### INSTRUCTIONS FOR THE TASK
In exact form, please repeat the records from their opening line down to the line with "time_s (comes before", including that line.
↓
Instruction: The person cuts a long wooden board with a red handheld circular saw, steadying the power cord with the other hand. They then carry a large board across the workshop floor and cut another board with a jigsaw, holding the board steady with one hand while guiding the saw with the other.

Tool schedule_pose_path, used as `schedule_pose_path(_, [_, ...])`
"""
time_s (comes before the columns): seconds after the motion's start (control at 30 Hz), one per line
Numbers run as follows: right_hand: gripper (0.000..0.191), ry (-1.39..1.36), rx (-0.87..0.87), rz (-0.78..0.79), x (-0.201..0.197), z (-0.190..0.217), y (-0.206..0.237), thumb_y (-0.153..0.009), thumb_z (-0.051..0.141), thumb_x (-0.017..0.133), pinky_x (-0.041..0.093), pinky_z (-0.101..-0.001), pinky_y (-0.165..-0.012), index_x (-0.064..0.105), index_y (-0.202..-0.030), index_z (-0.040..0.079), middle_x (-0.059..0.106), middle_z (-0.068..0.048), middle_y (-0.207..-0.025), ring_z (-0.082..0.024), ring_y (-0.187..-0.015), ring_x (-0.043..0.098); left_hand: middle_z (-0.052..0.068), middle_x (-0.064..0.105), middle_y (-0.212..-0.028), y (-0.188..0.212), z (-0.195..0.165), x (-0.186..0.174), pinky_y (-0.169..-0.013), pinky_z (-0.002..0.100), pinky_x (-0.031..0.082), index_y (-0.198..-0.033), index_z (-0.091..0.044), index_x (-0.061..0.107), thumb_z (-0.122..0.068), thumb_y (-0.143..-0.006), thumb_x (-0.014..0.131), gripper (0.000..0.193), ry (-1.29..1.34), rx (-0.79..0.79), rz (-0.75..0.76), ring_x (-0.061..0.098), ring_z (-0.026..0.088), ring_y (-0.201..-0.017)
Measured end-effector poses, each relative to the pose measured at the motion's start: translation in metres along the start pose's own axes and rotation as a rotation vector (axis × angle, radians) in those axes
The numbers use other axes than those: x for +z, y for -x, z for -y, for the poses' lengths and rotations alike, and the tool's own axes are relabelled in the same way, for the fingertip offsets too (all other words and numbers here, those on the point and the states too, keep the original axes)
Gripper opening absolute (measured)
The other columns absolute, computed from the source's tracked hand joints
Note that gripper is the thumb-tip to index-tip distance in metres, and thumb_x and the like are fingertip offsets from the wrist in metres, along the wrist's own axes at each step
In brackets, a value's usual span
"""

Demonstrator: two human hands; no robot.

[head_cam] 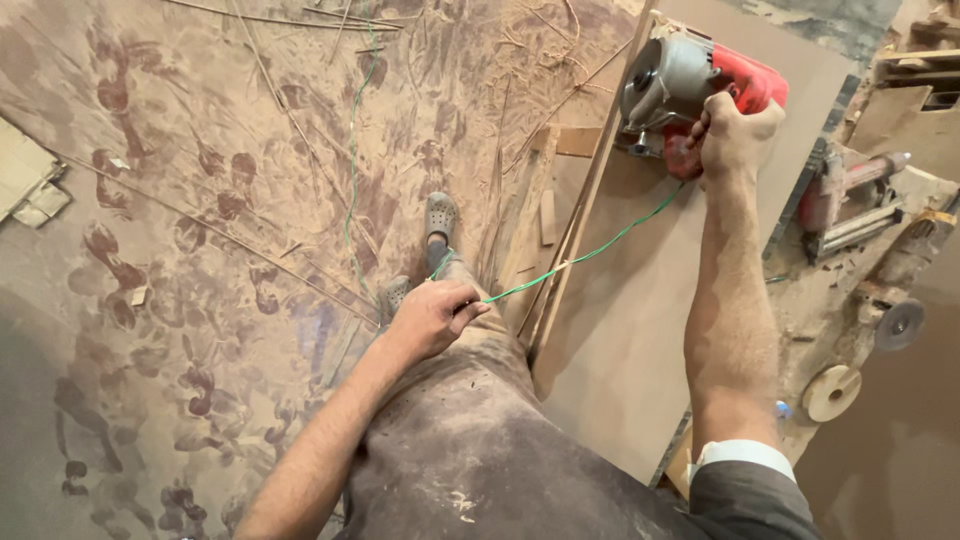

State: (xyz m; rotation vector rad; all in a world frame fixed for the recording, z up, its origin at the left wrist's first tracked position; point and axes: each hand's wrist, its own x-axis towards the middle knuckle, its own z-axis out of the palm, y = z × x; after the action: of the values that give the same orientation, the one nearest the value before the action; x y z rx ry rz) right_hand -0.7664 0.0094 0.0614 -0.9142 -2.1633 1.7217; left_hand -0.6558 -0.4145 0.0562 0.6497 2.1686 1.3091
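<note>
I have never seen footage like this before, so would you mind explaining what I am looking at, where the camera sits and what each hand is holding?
There is one picture, taken by a camera worn on a person's head, looking down over their own arms and dusty trousers. No machine does the work, only two bare hands. The right hand grips the handle of a red and grey circular saw, which rests at the far end of a large brown board. The left hand pinches the saw's thin green cord and holds it off to the side. Below is a sawdust-covered floor marked with footprints and scattered with thin wood strips. To the right lie another power tool and loose round discs.
</note>
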Motion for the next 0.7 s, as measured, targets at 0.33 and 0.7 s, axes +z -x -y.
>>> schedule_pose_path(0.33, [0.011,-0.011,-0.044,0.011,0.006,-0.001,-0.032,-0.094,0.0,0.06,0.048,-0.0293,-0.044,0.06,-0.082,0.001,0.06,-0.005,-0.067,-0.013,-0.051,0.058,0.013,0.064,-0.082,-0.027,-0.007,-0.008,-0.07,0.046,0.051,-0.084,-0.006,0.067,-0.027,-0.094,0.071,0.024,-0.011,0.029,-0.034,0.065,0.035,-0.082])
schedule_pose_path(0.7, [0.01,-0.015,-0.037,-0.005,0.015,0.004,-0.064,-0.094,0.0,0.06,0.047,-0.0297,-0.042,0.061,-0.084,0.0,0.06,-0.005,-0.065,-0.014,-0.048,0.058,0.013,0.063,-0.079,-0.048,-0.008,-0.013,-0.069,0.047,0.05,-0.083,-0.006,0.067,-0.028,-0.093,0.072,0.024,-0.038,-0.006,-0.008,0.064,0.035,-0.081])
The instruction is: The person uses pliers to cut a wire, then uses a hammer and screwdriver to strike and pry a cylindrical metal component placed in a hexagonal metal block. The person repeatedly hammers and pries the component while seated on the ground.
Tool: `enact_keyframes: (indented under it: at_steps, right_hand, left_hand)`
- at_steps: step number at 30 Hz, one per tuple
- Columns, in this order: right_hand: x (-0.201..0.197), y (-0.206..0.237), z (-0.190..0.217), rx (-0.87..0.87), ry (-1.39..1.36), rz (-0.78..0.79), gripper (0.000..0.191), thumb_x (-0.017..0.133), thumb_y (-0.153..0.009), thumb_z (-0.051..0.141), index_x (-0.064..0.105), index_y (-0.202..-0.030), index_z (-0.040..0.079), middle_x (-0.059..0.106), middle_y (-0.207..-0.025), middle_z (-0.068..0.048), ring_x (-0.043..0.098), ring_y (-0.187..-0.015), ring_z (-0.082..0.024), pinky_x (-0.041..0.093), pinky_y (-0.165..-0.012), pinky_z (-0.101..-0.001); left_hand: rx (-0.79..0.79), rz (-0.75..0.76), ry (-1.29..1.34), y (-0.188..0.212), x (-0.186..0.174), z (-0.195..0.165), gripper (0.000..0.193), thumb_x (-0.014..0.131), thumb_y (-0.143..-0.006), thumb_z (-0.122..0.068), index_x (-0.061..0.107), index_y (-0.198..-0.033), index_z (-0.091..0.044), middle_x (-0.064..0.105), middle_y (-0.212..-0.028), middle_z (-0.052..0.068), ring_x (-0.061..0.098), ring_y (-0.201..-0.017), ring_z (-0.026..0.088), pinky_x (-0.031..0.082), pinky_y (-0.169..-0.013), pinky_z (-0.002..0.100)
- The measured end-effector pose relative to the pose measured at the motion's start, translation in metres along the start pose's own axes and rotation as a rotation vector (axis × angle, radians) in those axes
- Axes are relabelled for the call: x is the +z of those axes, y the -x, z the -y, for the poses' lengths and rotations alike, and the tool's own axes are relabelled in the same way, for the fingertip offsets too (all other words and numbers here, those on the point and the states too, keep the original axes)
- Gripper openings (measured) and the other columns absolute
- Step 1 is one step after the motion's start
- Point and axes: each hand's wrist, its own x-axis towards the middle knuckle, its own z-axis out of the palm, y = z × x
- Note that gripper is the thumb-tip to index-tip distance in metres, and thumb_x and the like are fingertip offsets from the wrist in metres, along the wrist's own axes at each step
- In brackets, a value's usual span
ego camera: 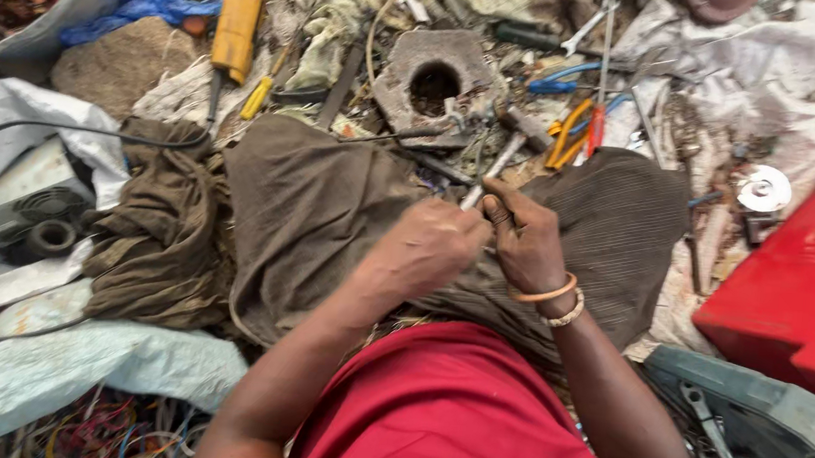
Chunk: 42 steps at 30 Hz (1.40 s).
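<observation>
— Hands meet over the lap, yes? What do they hold?

— Left hand (428, 249) is closed in a fist around the lower end of a thin metal rod (491, 171). Right hand (525, 237) pinches the same rod just beside it, fingers narrow and bent. I judge two grips keep the rod steady, because it is thin and points away from the body.

— Where is the rod exactly?

— Above a brown cloth (316, 211) spread on the knees, its far end toward a grey metal block with a round hole (433, 82).

— And around?

— Orange-handled pliers (567, 132) and blue-handled pliers (563, 79) lie near the block, a yellow power tool (241, 14) is further left, a red case (806, 283) is at the right. The black cable (13, 131) at the left is well apart. The tools lie crowded beyond the rod's tip; nothing stands between the hands.
</observation>
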Motion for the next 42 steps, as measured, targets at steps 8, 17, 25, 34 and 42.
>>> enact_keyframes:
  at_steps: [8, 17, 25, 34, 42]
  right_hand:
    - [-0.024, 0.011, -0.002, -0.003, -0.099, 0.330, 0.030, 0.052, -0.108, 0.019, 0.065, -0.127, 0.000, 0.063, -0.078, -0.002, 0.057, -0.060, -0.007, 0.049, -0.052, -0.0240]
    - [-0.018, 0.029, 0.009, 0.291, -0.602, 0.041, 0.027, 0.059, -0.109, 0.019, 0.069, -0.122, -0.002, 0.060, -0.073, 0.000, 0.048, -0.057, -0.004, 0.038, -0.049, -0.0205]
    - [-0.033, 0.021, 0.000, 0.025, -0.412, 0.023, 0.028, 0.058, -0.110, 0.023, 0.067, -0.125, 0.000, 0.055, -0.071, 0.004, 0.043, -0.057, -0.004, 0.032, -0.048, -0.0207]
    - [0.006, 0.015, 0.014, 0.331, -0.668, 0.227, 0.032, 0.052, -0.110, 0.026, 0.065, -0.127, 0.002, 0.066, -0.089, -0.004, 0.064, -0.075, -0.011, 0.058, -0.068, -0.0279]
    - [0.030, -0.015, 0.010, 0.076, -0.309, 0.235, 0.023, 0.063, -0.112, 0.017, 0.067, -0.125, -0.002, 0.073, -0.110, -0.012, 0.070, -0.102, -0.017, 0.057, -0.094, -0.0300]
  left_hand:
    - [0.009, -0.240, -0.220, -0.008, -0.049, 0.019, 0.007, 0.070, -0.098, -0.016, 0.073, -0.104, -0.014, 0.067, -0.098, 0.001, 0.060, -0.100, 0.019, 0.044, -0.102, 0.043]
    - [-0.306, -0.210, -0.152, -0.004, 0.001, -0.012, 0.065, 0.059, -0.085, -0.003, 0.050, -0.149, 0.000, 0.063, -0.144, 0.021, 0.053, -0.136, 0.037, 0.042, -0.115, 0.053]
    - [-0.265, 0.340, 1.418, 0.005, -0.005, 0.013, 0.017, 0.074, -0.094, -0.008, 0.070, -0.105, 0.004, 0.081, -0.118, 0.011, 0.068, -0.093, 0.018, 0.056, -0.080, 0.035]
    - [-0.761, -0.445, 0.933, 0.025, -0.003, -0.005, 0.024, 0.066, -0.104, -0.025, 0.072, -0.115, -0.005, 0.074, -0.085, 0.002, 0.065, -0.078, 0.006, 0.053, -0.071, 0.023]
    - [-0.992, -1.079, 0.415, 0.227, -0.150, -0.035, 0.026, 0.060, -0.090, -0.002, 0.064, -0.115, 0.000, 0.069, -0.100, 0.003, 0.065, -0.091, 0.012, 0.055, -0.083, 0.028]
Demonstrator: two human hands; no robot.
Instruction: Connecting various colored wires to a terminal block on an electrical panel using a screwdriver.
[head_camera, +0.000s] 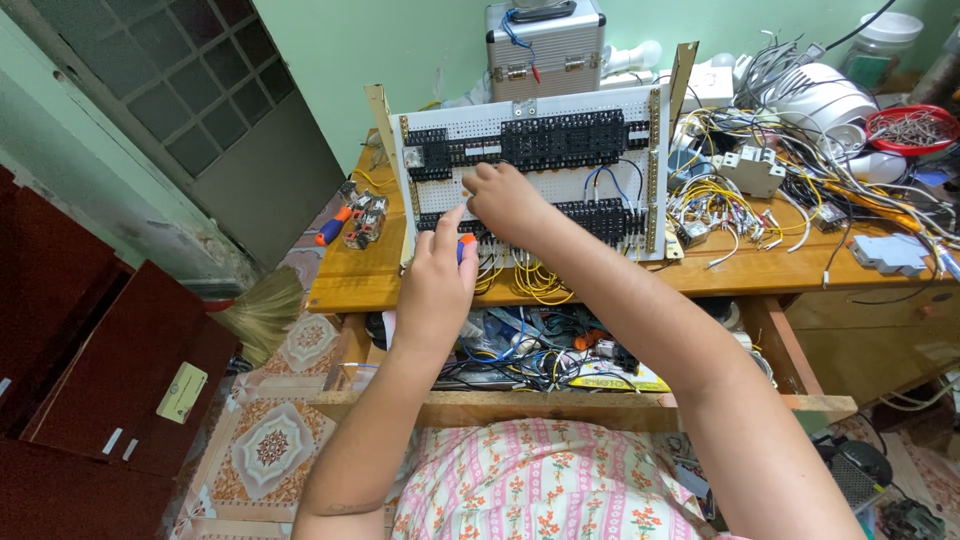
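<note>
Hands at a white perforated board (560, 175) that stands tilted back on a wooden desk (380, 275), propped by wooden side pieces. Two rows of black terminal blocks (560, 138) run across the board — one near the top, one lower down.

Left hand (437, 285) is closed around a small tool with an orange and blue handle (465, 246), index finger stretched up along the board's lower left part. The tool's tip is hidden behind the hand; what kind of tool it is cannot be told for sure.

Right hand (505, 200) rests on the board between the two rows, fingers curled and drawn together, tips at the left end of the upper row. Whether it pinches anything there cannot be told.

Yellow wires (540, 280) hang in loops from the board's lower edge, just right of the left hand. Blue wires (610, 185) arc across the board to the right of the right hand.

Below the desk edge an open drawer (560, 405) — full of tangled cables and small parts. On the desk to the right, a heap of loose wires (800, 170), a red bowl (912, 128) of small metal pieces. Behind the board, a silver metal case (545, 45). To the left of the board, a screwdriver (333, 226) with orange and blue grip lies on the desk. A straw broom (262, 312) leans by the desk's left end.
</note>
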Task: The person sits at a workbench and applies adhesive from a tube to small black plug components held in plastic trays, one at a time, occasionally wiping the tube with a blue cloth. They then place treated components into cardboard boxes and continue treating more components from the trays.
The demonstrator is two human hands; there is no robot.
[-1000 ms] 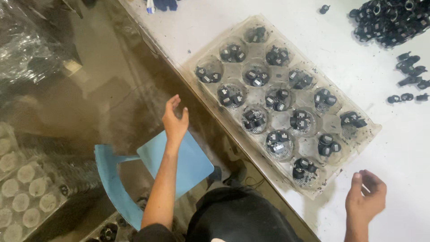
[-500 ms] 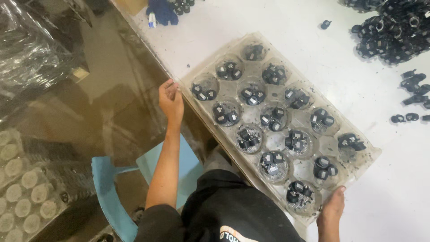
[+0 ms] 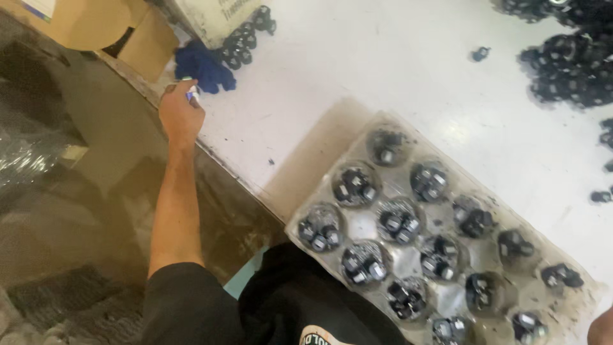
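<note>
Left hand (image 3: 181,115) at the white tabletop (image 3: 332,83) edge, grip closed on a small blue-and-white object (image 3: 190,96) beside the dark blue cloth (image 3: 204,67) — right hand (image 3: 602,327) barely in view, grip unreadable — clear plastic cavity tray (image 3: 408,246) of black parts overhangs the edge.

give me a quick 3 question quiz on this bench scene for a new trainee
1. True or false: the left hand rests on the clear plastic tray.
2. What do the round wells of the tray hold? A) small black parts B) white caps C) nothing
3. What lies on the white table just beyond the left hand?

Key
1. False: it is at the table's edge, well apart from the tray, closed round a small object too hidden to tell.
2. A: each well in view holds a cluster of small black parts.
3. A crumpled blue cloth, beside a cardboard box.

The right hand shows only at the picture's corner.
</note>
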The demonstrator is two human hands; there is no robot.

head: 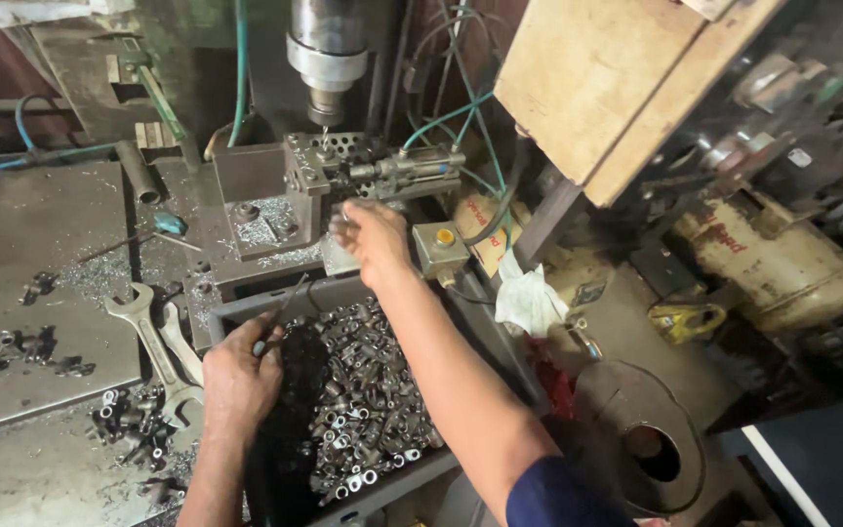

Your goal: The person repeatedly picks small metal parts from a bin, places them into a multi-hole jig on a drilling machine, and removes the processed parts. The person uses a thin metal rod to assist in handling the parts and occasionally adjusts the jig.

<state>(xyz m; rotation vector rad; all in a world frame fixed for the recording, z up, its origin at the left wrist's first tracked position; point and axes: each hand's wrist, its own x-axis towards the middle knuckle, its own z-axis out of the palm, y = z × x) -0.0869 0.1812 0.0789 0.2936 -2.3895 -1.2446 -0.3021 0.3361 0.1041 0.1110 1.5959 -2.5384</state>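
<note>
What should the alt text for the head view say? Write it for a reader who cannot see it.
A person's right hand reaches to the metal fixture under a drill spindle, while the left hand holds a thin tool over a tray of small metal sleeves. Two wrenches lie on the chip-strewn bench at left.

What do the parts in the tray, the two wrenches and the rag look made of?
Parts: small bare-metal sleeves, probably steel; bright, shiny cut ends.
Tray: grey sheet metal, dull.
Wrenches: steel by the look; pale grey, worn.
Rag: white cloth, soft and crumpled, seemingly stained.
</note>
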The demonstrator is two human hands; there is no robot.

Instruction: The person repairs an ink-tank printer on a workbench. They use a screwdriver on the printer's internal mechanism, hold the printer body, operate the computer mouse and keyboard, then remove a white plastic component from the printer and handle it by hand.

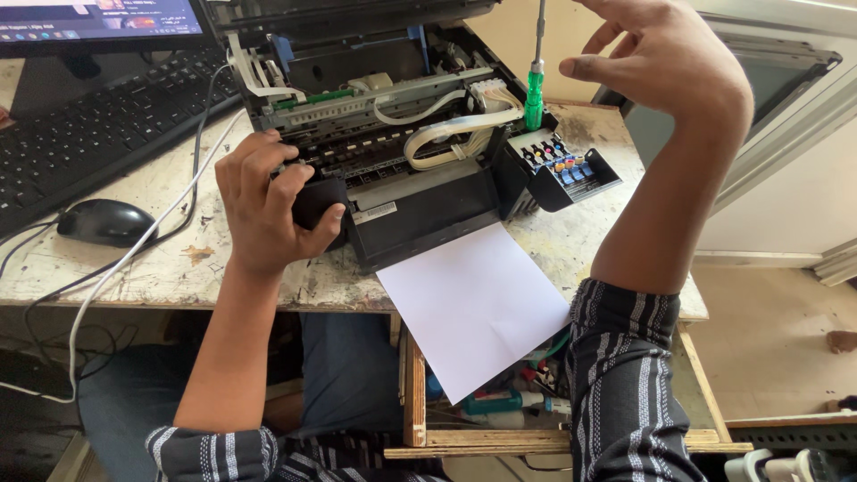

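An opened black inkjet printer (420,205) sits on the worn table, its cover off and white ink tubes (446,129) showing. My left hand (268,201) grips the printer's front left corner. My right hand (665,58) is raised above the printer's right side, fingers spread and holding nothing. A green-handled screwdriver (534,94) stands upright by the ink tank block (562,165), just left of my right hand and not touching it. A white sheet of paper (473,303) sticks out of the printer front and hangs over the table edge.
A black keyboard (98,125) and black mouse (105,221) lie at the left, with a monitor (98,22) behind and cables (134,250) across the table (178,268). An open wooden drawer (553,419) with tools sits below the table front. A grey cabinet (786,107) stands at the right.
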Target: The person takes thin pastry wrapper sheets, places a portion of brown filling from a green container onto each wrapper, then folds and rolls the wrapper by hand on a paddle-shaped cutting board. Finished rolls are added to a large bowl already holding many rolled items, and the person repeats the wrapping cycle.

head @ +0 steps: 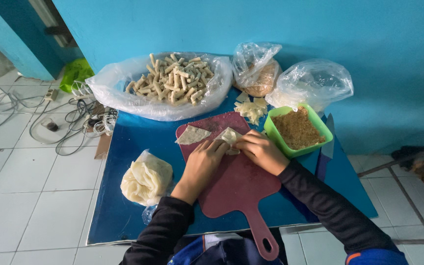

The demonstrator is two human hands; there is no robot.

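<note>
My left hand and my right hand meet on a dark red cutting board, both pinching one pale dough wrapper and folding it. A second flat wrapper lies on the board's far left corner, just beyond my left hand. Both arms wear dark sleeves.
On the blue table: a bag of stacked wrappers at left, a plastic-lined basin of rolled pieces at the back, a green tub of crumbs, cheese bits, two plastic bags. Cables lie on the tiled floor.
</note>
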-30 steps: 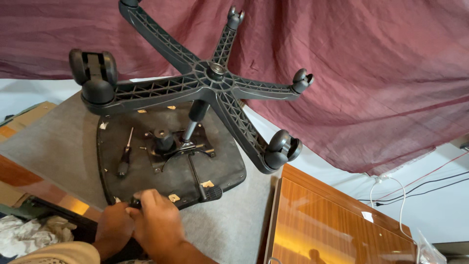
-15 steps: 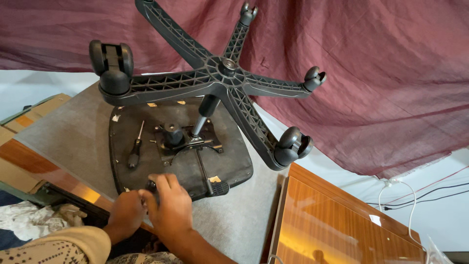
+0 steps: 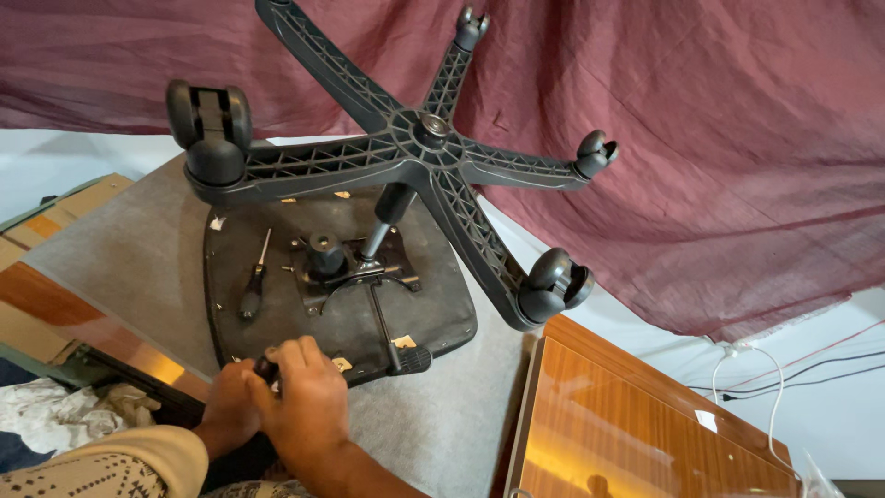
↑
### WRITTEN SOLUTION
Instruction: The person cuts a long wooden board with a red handheld circular saw, steadying the power cord with the other hand. They then carry a large board across the workshop floor and cut another board with a jigsaw, holding the board steady with one hand while guiding the saw with the other.

Tool schedule_pose_path, used as `schedule_pose_path(_, [_, ...])`
"""
time_s (comes before the columns): seconds after the motion's start (control at 30 Hz), one per line

The response is now done.